None of the pictures should appear; the lines from the line containing "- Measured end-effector" through the last line of the listing must be repeated exactly.
Top of Data provided
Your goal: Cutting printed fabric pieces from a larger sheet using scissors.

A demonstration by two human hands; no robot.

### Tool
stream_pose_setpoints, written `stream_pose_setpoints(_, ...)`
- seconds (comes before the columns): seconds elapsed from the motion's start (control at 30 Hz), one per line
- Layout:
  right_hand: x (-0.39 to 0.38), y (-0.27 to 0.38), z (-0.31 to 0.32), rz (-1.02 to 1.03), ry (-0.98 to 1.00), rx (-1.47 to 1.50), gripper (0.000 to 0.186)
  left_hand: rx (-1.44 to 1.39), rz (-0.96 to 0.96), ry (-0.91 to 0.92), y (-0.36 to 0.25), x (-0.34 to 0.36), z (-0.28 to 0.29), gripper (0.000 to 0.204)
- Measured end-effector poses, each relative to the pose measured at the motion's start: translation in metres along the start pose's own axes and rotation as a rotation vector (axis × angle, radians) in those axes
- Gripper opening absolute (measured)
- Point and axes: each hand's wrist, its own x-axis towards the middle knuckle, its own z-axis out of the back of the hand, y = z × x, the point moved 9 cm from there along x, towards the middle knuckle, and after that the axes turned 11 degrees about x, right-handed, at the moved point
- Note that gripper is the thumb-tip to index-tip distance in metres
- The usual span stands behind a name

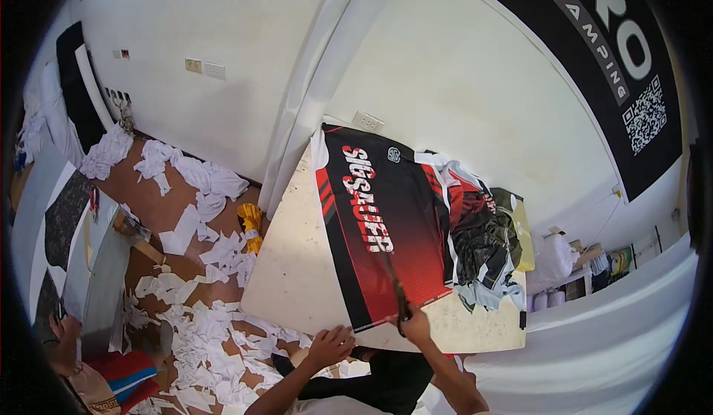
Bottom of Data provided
Answer:
- Measured end-effector poses, each relative to the pose measured at the motion's start: translation in metres along the start pose's own axes and rotation as a rotation vector (axis × angle, radians) in those axes
- Gripper opening absolute (measured)
- Point and axes: each hand's wrist, its own x-axis towards the middle knuckle, its own z-axis out of the back of the hand, y = z × x, the point moved 9 cm from there along x, towards the middle knuckle, and after that the axes turned 11 degrees about x, right-handed, at the moved point
- Note that gripper is the thumb-tip to index-tip distance in metres
- The usual span stands behind a name

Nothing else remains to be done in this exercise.